少なくとも、治療薬の効果時間を超えて症状の改善が続いているのなら、「(バランスを)治したけれども再発させている」のです。 私がこのように患者に宣言すると、患者は必ず「私は体に悪いことは何もやっていない。普段通りに生活していて無理していない」と反論します。 しかし、その反論が非科学的であることを証明するために、わざわざこのような長文を書いてきたのです。この文章全体は日常損傷病学と題している通り、そもそも日常が体を損傷していくお話なのです。そこには地球の重力や気圧が原因し、酸化や老化がくわわっており、そうしたものが見えてない方々に見えるようにお話ししたのがこの日常損傷病学です。  日常損傷は人間が50歳で死亡するのなら、あまり問題になりませんでしたが、100歳近くまで生きるようになったために医学で問題になりはじめました。

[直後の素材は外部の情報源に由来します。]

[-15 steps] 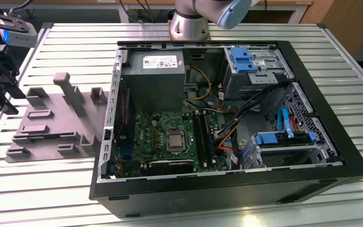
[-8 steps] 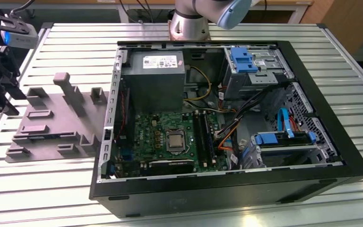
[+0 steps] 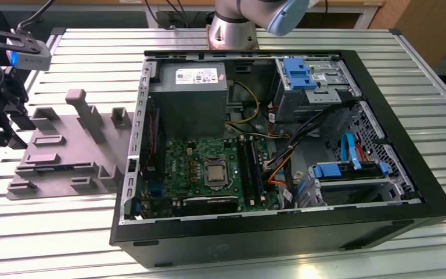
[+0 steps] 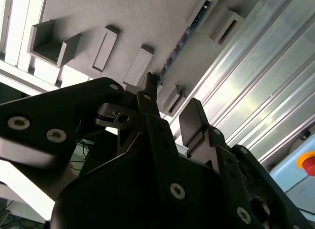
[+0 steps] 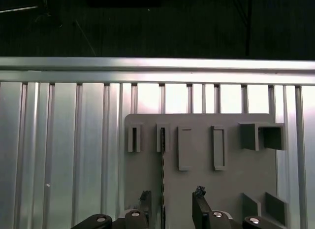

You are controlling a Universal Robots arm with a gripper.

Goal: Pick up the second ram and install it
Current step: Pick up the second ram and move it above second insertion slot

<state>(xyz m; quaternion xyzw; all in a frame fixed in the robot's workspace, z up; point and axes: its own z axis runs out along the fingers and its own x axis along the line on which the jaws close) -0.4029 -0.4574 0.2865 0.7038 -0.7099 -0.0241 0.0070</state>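
Observation:
The second ram [image 5: 162, 170] stands on edge in a narrow slot of the grey holder plate [image 5: 236, 179], showing as a thin dark strip. In the second wrist view the ram [image 4: 189, 29] is a thin line with bluish glints on the plate [image 4: 138, 17]. My gripper [image 5: 172, 197] hovers just above the plate, open, with one finger on each side of the ram's near end and not touching it. In the second wrist view the gripper [image 4: 170, 103] has a clear gap between its black fingers. In the exterior view the gripper [image 3: 2, 131] hangs over the plate's [image 3: 60, 151] left edge.
An open computer case [image 3: 285, 232] lies at the exterior view's right of the plate, with the motherboard's black memory slots [image 3: 252, 168], a power supply [image 3: 188, 99] and blue drive brackets [image 3: 297, 72]. The plate carries several raised blocks [image 3: 83, 110]. A ribbed aluminium table [image 5: 59, 155] lies underneath.

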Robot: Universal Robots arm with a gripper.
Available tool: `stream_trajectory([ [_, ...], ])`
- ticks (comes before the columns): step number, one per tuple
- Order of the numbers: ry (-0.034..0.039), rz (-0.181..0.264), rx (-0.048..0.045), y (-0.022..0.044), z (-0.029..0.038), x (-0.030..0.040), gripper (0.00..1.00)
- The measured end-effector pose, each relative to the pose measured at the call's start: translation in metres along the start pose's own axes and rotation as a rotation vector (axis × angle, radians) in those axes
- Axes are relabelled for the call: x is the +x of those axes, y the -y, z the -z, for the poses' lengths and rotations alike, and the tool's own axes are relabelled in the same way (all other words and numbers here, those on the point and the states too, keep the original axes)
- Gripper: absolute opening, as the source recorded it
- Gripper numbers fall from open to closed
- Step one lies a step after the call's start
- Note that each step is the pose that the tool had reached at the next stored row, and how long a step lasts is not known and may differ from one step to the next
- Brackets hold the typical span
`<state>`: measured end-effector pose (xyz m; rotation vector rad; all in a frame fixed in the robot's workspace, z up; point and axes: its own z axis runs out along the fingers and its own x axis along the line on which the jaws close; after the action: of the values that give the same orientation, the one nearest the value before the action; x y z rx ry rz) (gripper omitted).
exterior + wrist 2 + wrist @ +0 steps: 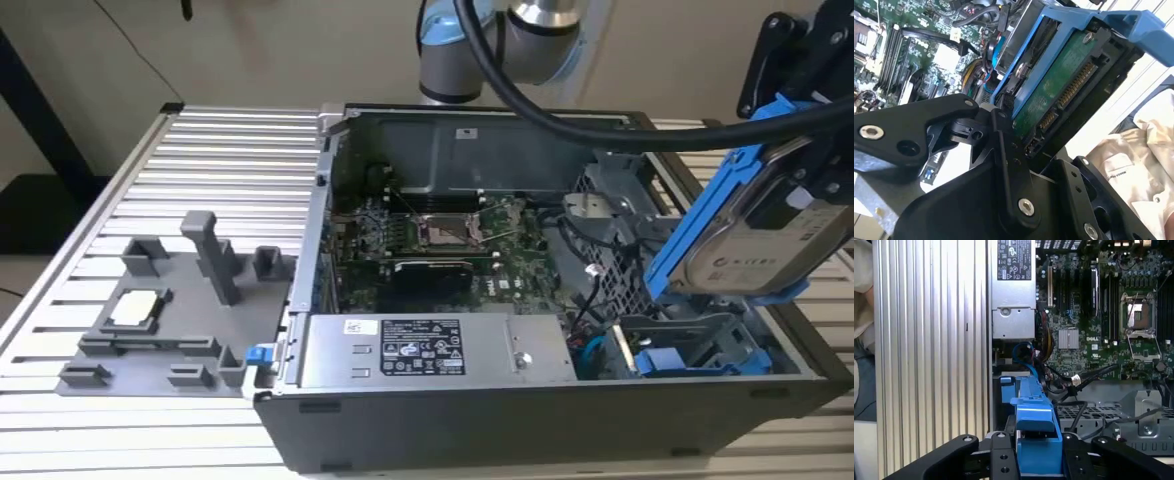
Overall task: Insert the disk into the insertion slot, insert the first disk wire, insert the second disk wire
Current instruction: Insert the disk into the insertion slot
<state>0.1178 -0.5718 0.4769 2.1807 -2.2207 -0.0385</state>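
The disk (763,238), a silver-grey drive in a bright blue carrier, hangs tilted above the open computer case at the exterior view's right. My gripper (805,165) is shut on it from above. In the second wrist view the disk's green underside (1061,97) and connector row face the camera, with my black fingers (1004,131) against the carrier. In the first wrist view the blue carrier (1035,427) sits between my fingers (999,460). The insertion slot (694,330), a grey metal bay with a perforated wall, lies just below the disk. Loose black wires (585,248) run beside the bay.
A grey box with a white sticker (414,352) fills the case's near side, and the motherboard (427,235) lies behind it. A grey fixture tray (160,320) rests on the slatted metal table (200,150). A person's pale sleeve (1134,160) is close to the case.
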Motion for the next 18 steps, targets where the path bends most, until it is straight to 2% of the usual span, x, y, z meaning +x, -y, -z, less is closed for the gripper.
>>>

そもそも治療とは何を目的に何をしているのかを考えるために根治と姑息の違い、再燃と効果切れの違いを明確にしなければなりません(これまでの医学では明確化されていませんでした)。 症状の再発には2種類あり
  1. 治療を止めると即再発→姑息的治療→効果時間切れ
  2. 治療を止めてから少しの期間経ってから再発→根治治療→患者が再発させた

となりますが(例外もあります)、気が短い方、理解力が低い方にとっては両方同じでしょう。ならば気の短い方にわざわざ2の根治療法をする必要がありません(お金と労力の浪費です)。  根治療法の適応となるのは、自分が日常生活をしている上で再発させていて、再発させつつもバランスを少しずつ正常化させるために2を繰り返し行う根気のある方のみとなります。または理解力がなくても医師の指示に従える方であれば無駄にならずに済むでしょう。
これまでわざわざくどいほどにターンオーバーの概念を話したのは、マクロでおこっている症状とミクロで起こっている修復作業には時間差や症状差があることを理解していただくためでした。  現医学では症状をとること、つまりマクロしか考えない医療であるため治療をしてもすぐに回復しない理由などを患者に説明することが不可能で、そのため医師と患者の信頼関係が悪化する例が多々ありました。  そうではなく、患者教育をした上で、患者にも治療改善に向かわせるべく努力をさせることが必要であることを説くために、こうした治療概念を打ち立てた次第です。
病気の急性期には治療が効果を発揮していても症状が悪化することが多々あるということ。回復期には治療の効果がない治療を行っても治ってしまうことなどを理解しなければなりません。治療とはいうものの、患者の肉体は毎日常に損傷し炎症し細胞が崩壊しています。つまり、どんな治療を施しても生きている限り細胞の崩壊を防ぐ手段はありません。これらを理解しない限り「治療とはなんぞや?」の根本を理解することができません。理解しないでいると、治療になっていない姑息療法を治療だと勘違いしたり、神様にお参りをしたら症状がとれた場合に、神様の力だと思い込んだりという誤解が生じます。これらを科学的に区別する方法の模索必要であり、それらを推進するのが日常損傷病学なのです。